Task instructions - Transcribe exactly the span of lines that begins the records and ends with the line holding "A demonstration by", both boundary lines included.

[Collected data]
=== Begin Enclosure ===
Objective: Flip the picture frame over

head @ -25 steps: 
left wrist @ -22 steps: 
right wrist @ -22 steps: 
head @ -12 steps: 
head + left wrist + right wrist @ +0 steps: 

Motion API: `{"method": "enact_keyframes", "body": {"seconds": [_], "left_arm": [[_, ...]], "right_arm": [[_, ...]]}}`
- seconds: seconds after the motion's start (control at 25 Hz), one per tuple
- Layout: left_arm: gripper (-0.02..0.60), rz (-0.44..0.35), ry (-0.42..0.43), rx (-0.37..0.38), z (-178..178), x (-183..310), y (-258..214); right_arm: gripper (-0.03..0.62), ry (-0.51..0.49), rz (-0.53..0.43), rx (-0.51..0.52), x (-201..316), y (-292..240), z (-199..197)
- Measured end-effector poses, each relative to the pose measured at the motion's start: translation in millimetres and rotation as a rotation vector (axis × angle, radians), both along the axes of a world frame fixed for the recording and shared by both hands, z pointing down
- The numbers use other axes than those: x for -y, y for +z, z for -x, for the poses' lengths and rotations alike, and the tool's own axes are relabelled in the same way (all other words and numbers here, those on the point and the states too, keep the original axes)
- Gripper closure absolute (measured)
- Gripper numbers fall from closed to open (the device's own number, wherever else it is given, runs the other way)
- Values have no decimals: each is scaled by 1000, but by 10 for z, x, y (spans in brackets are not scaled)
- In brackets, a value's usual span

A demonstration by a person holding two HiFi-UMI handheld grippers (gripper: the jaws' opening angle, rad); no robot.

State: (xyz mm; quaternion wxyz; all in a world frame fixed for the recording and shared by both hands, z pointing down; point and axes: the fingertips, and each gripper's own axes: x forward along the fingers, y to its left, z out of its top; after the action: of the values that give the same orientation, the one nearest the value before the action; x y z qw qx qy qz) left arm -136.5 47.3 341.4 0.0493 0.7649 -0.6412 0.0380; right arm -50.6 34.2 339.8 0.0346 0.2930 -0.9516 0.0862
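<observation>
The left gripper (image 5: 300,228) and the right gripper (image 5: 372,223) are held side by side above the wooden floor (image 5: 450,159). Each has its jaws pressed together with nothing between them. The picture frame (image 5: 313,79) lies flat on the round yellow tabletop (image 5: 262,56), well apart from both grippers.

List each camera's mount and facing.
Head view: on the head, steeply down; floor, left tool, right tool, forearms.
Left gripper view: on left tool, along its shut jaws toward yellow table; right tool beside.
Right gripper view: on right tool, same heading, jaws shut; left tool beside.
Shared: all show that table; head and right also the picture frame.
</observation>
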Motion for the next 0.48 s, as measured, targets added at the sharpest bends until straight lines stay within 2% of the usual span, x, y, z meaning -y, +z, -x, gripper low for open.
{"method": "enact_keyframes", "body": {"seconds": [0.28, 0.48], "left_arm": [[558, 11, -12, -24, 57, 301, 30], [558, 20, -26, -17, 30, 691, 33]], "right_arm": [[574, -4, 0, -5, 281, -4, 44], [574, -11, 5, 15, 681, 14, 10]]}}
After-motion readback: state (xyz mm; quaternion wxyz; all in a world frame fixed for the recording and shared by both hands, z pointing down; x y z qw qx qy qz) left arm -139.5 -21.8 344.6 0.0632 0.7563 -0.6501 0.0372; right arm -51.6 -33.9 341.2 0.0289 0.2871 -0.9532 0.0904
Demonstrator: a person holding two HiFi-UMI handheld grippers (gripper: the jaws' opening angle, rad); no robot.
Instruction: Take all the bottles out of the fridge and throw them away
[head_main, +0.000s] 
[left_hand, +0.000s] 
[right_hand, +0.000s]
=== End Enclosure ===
Task response -
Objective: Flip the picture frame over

head @ -25 steps: 
left wrist @ -22 steps: 
right wrist @ -22 steps: 
head @ -12 steps: 
head + left wrist + right wrist @ +0 steps: 

Motion API: `{"method": "enact_keyframes", "body": {"seconds": [_], "left_arm": [[_, ...]], "right_arm": [[_, ...]]}}`
- seconds: seconds after the motion's start (control at 25 Hz), one per tuple
- Layout: left_arm: gripper (-0.02..0.60), rz (-0.44..0.35), ry (-0.42..0.43), rx (-0.37..0.38), z (-178..178), x (-183..310), y (-258..214); right_arm: gripper (-0.03..0.62), ry (-0.51..0.49), rz (-0.53..0.43), rx (-0.51..0.52), x (-201..316), y (-292..240), z (-199..197)
- Measured end-effector poses, each relative to the pose measured at the motion's start: translation in millimetres and rotation as a rotation vector (axis × angle, radians), both along the axes of a world frame fixed for the recording and shared by both hands, z pointing down
- The numbers use other axes than those: x for -y, y for +z, z for -x, for the poses' lengths and rotations alike, and the tool's own axes are relabelled in the same way (all other words and numbers here, those on the point and the states too, keep the original axes)
- Gripper closure absolute (measured)
- Gripper numbers fall from closed to open (the device's own number, wherever else it is given, runs the other way)
- Values have no decimals: each is scaled by 1000, but by 10 for z, x, y (spans in brackets are not scaled)
- In brackets, a value's usual span

A demonstration by a person holding two HiFi-UMI handheld grippers (gripper: the jaws' opening angle, rad); no robot.

The work on this exercise is now complete.